Di fronte alle proposte di Satana, veramente suadenti e suggestive, Gesù sceglie
con intendimento e con saldezza il disegno sapiente del Padre, confidando nella
sua fedeltà e nel suo amore, anteponendo i modi di pensare e di agire di Dio a
quelli degli uomini.
Luca conclude dicendo che “il diavolo si allontanò da lui fino al momento
fissato”, volendo indicare che la lotta definitiva contro Satana e la vittoria
di Cristo si attua nella morte in croce e nella risurrezione della Pasqua.
Don Renzo Lavatori
La trasfigurazione permette ai
tre discepoli prescelti, Pietro, Giacomo e Giovanni, che saranno poi gli stessi
presenti all’agonia del Jetsemani, di contemplare la gloria del Figlio di Dio,
quella gloria che risplenderà per sempre dopo la risurrezione. Essa si pone
quindi come anticipazione della gloria Pasquale, per rendere manifesto il
disegno del Padre, che cioè attraverso l’umiliazione della morte, il Messia
viene condotto alla gloria, ovvero che l’annientamento del servo sofferente
costituisce l’attuazione della vittoria sul peccato e porta al possesso della
potenza divina.
L’autorevole dichiarazione, proveniente da Dio stesso: “Questi è il Figlio mio,
l’eletto; ascoltatelo!”, ci mostra in Gesù il vero Messia che va accettato,
soprattutto nella sua missione che prossimamente si consumerà a Gerusalemme con
la morte in croce e con la risurrezione. Tale missione, anche se appare
scandalosa e sconvolgente, tuttavia è l’espressione autentica della suprema
volontà divina; essa corrisponde al disegno salvifico del Padre. I discepoli
debbono credere e riporre in Gesù tutta la loro fiducia e speranza; Egli è il
Figlio Diletto, il servitore in cui Dio si compiace e il Profeta che devono
ascoltare e le cui parole devono essere messe in pratica, fino a condividere la
sua medesima sorte sulla via della croce.

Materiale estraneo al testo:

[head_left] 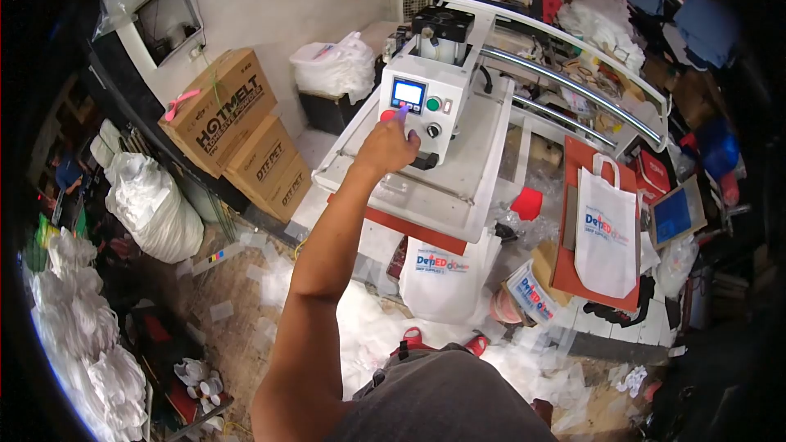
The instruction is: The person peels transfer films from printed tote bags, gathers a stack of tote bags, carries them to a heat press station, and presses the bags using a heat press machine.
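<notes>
My left hand (391,146) reaches up to the front of a white heat press machine (460,127). Its index finger is stretched out and touches the small keys under the lit screen (408,92); the other fingers curl inward and hold nothing. Around the fingertip are a green button (433,104), a partly covered red button (388,115) and a black knob (432,130). Under the press's flat plate (385,196), the edge of an orange-red pad (426,235) shows. On another orange-red pad (570,176) to the right lies a white printed tote bag (604,233). My right hand is out of sight.
Cardboard boxes (217,106) stand against the wall at left, near a stuffed white sack (153,205). White printed bags (442,290) hang below the press. Chrome rails (565,94) run behind it. White material and scraps (368,336) litter the floor around red footwear (413,336).
</notes>
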Available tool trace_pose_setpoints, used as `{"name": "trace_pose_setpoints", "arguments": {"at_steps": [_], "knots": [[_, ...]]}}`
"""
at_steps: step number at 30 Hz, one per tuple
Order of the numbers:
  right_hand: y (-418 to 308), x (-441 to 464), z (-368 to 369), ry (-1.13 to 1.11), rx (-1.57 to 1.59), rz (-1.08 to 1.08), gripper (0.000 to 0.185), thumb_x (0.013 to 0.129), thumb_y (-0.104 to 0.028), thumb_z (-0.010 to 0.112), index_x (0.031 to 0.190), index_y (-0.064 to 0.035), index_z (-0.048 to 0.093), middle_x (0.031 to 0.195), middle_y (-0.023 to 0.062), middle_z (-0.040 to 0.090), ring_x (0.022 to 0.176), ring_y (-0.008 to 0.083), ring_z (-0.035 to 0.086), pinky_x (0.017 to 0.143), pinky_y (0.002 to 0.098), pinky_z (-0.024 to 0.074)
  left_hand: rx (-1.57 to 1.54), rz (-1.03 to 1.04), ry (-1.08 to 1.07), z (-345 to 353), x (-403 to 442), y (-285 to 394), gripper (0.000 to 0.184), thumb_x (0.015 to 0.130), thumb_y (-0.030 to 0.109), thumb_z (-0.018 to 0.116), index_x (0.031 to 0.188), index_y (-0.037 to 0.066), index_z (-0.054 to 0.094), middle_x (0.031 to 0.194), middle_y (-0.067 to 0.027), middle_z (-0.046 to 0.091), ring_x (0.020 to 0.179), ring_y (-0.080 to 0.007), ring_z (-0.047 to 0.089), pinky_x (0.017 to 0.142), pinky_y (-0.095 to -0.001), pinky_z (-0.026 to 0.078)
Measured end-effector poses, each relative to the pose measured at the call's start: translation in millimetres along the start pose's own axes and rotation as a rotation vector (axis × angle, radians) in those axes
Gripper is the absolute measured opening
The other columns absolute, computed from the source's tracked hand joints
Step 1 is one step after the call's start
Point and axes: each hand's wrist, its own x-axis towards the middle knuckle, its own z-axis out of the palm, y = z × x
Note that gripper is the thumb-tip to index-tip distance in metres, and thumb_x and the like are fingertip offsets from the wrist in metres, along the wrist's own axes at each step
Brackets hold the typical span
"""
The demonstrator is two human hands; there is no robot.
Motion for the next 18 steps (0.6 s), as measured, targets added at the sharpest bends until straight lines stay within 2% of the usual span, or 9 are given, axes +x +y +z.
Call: {"name": "trace_pose_setpoints", "arguments": {"at_steps": [3,5,6,7,9,10,12,15,18], "knots": [[-12,11,7,-0.026,-0.032,-0.019,0.015,0.084,-0.020,0.055,0.089,-0.0056,0.059,0.076,0.0105,0.060,0.057,0.0251,0.063,0.049,0.0378,0.0491,0.049,0.051,0.050,14,10,-15,0.054,0.084,0.023,0.057,0.126,-0.009,0.047,0.091,-0.0312,0.064,0.089,-0.0450,0.062,0.081,-0.0495,0.050],[-47,26,19,-0.059,-0.089,-0.049,0.015,0.084,-0.020,0.055,0.088,-0.0056,0.059,0.075,0.0107,0.060,0.057,0.0250,0.063,0.049,0.0379,0.0492,0.172,0.295,0.142,43,27,-45,0.029,0.084,0.027,0.056,0.091,-0.001,0.060,0.092,-0.0291,0.063,0.090,-0.0419,0.061,0.079,-0.0504,0.049],[-73,38,29,-0.085,-0.124,-0.066,0.015,0.085,-0.020,0.055,0.087,-0.0056,0.059,0.075,0.0107,0.060,0.057,0.0249,0.063,0.049,0.0379,0.0492,0.240,0.410,0.200,57,33,-58,0.031,0.084,0.029,0.055,0.073,0.003,0.067,0.093,-0.0280,0.062,0.091,-0.0403,0.060,0.078,-0.0509,0.048],[-97,46,42,-0.103,-0.162,-0.091,0.016,0.085,-0.020,0.055,0.087,-0.0056,0.059,0.074,0.0108,0.060,0.057,0.0249,0.063,0.049,0.0379,0.0493,0.119,0.283,0.153,52,36,-58,0.031,0.083,0.027,0.053,0.071,0.002,0.067,0.088,-0.0242,0.065,0.083,-0.0384,0.062,0.074,-0.0491,0.049],[-140,59,63,-0.140,-0.233,-0.136,0.016,0.085,-0.021,0.055,0.086,-0.0057,0.059,0.073,0.0109,0.061,0.057,0.0247,0.063,0.050,0.0380,0.0494,0.083,0.297,0.147,27,30,-47,0.024,0.077,0.020,0.055,0.077,0.000,0.069,0.085,-0.0241,0.066,0.081,-0.0417,0.063,0.077,-0.0499,0.051],[-157,62,72,-0.155,-0.262,-0.154,0.016,0.085,-0.021,0.055,0.085,-0.0057,0.059,0.073,0.0110,0.061,0.057,0.0247,0.063,0.050,0.0381,0.0495,-0.087,0.089,0.164,34,33,-49,0.032,0.076,0.020,0.055,0.096,-0.001,0.067,0.092,-0.0271,0.066,0.092,-0.0424,0.063,0.085,-0.0476,0.051],[-183,65,89,-0.176,-0.295,-0.198,0.016,0.085,-0.021,0.055,0.084,-0.0057,0.059,0.072,0.0111,0.061,0.057,0.0246,0.063,0.050,0.0381,0.0496,-0.161,0.089,0.038,10,9,-34,0.049,0.077,0.021,0.054,0.119,-0.003,0.057,0.099,-0.0293,0.064,0.098,-0.0418,0.063,0.089,-0.0449,0.050],[-216,66,111,-0.216,-0.337,-0.256,0.017,0.085,-0.022,0.055,0.083,-0.0058,0.059,0.071,0.0113,0.061,0.056,0.0244,0.063,0.050,0.0383,0.0497,-0.173,0.031,0.019,15,3,-29,0.057,0.078,0.021,0.055,0.130,-0.002,0.048,0.102,-0.0282,0.064,0.098,-0.0414,0.063,0.088,-0.0456,0.050],[-238,64,125,-0.255,-0.360,-0.307,0.018,0.086,-0.022,0.055,0.081,-0.0058,0.059,0.069,0.0115,0.061,0.056,0.0243,0.063,0.050,0.0384,0.0499,-0.145,0.034,0.060,7,-9,-24,0.055,0.081,0.022,0.055,0.131,-0.001,0.049,0.095,-0.0291,0.065,0.092,-0.0426,0.063,0.085,-0.0471,0.050]]}}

Il significato di questo evento della vita di Gesù può essere raccolto in un
duplice aspetto: anzitutto la trasfigurazione rappresenta una rivelazione della
identità di Cristo quale Figlio di Dio, che possiede la gloria del Padre e con
il Padre viene glorificato. Tuttavia l’essere divino di Cristo è congiunto
intimamente al suo essere uomo, nella fragilità e nella sofferenza umana.
La morte in croce è il momento o l’ora suprema del suo annientamento, è
l’espressione massima della sua realtà umana, della condivisione della
situazione dell’uomo indebolito dal peccato. Proprio in conseguenza della sua
morte Gesù verrà esaltato e manifestato nella gloria
divina. Viene così indicato
il mistero dell’unità, in Cristo, dell’essere divino e umano: i due mondi non
solo non si oppongono, ma diventano compresenti e inseriti uno nell’altro. Ormai
Dio e l’uomo formano una sola realtà di presenza e di comunione sostanziale in
Cristo Gesù.
L’altro significato rivela il
piano divino: l’opera redentrice deve essere compiuta dal Figlio dell’uomo
attraverso la morte e la risurrezione. La trasfigurazione infatti è una
anticipazione dell’evento della risurrezione, per indicare che la morte non è
fine a se stessa, ma deve sfociare nella vittoria della vita sulla morte e
dell’amore sul peccato. Così viene congiunto il mistero del servo sofferente e
umiliato con la potenza e la gloria del Messia regale e vittorioso.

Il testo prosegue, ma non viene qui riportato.